此白菜和彼油菜·青菜原名叫藏菜 | 褚半农
李荣先生《咸蛋·藏菜》(刊1月18日“笔会”)提到他同我就“藏菜”(青菜)之名探讨一事,并建议“唯一可取的办法,首先是取一个‘集注’的态度,把那些‘混乱’都一一摆出来,然后再一一梳理一下”。我自2008年发表《青菜原名叫藏菜》(11月18日《文汇报·笔会》,参见文末附文)后,继续在收集有关资料。记载到蔬菜名的文献很多,但很复杂,也非常混乱,甚至互相矛盾。这或许同文言记录过分简单,归类标准不一,或不熟悉农作物,以及没有图示等有关。要弄清“藏菜”之名来历,其中两个蔬菜名先要理清,一是白菜,二是油菜。
文献中把好多叶菜都归在“菘”的名下,那么“菘”是什么呢?《乾隆上海县志》卷之五说“菘菜,即白菜。”《同治上海县志》卷八也说“白菜即菘菜”。也有说是两种菜的,清末《华亭乡土志》“物产”云:“蔬属,如菘菜、白菜,皆御冬之具”。白菜又是什么菜呢?看似非常简单,但因文献记录“不一”,阅后是不能一下子下结论的。在上海,白菜是指“大白菜”“黄芽菜”,小时候,我还听到过大人称“胶(沪语读音“浇”)菜”。而《民国宝山县志》中塌(棵)菜、青菜都“俗呼白菜”(卷六),《民国上海县续志》的记载还有“腌蔬。仲冬时取白菜加盐,匀置于缸,用石压之”(卷八),“白菜”可以用来腌咸菜,这明显指的不是黄芽菜而是“藏菜”。在我阅读范围内,明弘治年间邝璠的《便民图纂》中是把“白菜”和“藏菜”分开记载的(农业出版社1959年版,第62页),表明它们是两种蔬菜。《便民图纂》是作者中进士后第二年(1495年)到苏州府吴县任知县,在其任内编写的。

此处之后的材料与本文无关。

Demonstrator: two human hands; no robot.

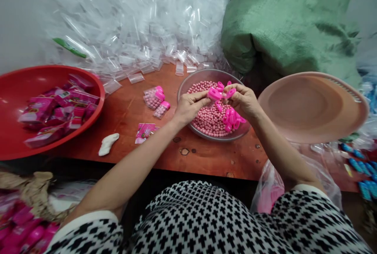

文献中“菘”下面又包括“油菜”。称其为“油菜”,是因为结的菜籽(“籽”被写作“子”)可用来榨油,属食用、榨油两用的白菜型品种,同现在种植的油菜完全不同,也有必要说清楚。《便民图纂》详细记载是:“油菜:八月下种,九十月治畦,以石杵舂穴分栽,用土压其根,粪水浇之。……薹长摘去中心,则四面丛生,子多。”(同上,第62页)介绍了两个特点:一是“以石杵舂穴分栽”,其种植方法在1960年代上海农村还是这样,“石杵舂穴”实际操作是用下部装有半圆石块的“菜秧榔头”(石杵),在整好的畦上逐一打潭(即“舂穴”,“潭”读沪语音“台”),菜秧种植在“潭”中。这样做是将局部泥土压实,菜秧移栽后因保湿而利于成活(当年用这种方法移栽的蔬菜还有莴笋),1960年代前期,我和大人们还多次这样种过,后来才改成用锄头拉条后种植在浅沟里,移栽速度要快好多。“菜秧榔头”原来每家都有,不用后便随意丢弃。我拍摄了大量老农具的照片,就是没有菜秧榔头,也不知人世间是否还有此物。二是生长时“薹长摘去中心,则四面丛生”,这是指油菜春天“抽薹”,“四面丛生”是指摘去主薹后重新长出的“薹”。“薹”在方言中称“菜剑”,第一次摘的称“头剑”,摘后“四面丛生”的称“二剑”(“二”沪语读音ní),这些方言词在上海明清文献中都有记录。这也证明了,邝知县记载的油菜,同我小时候种的油菜品种是相同的,菜叶和菜剑均可食用,但它不是“藏菜”。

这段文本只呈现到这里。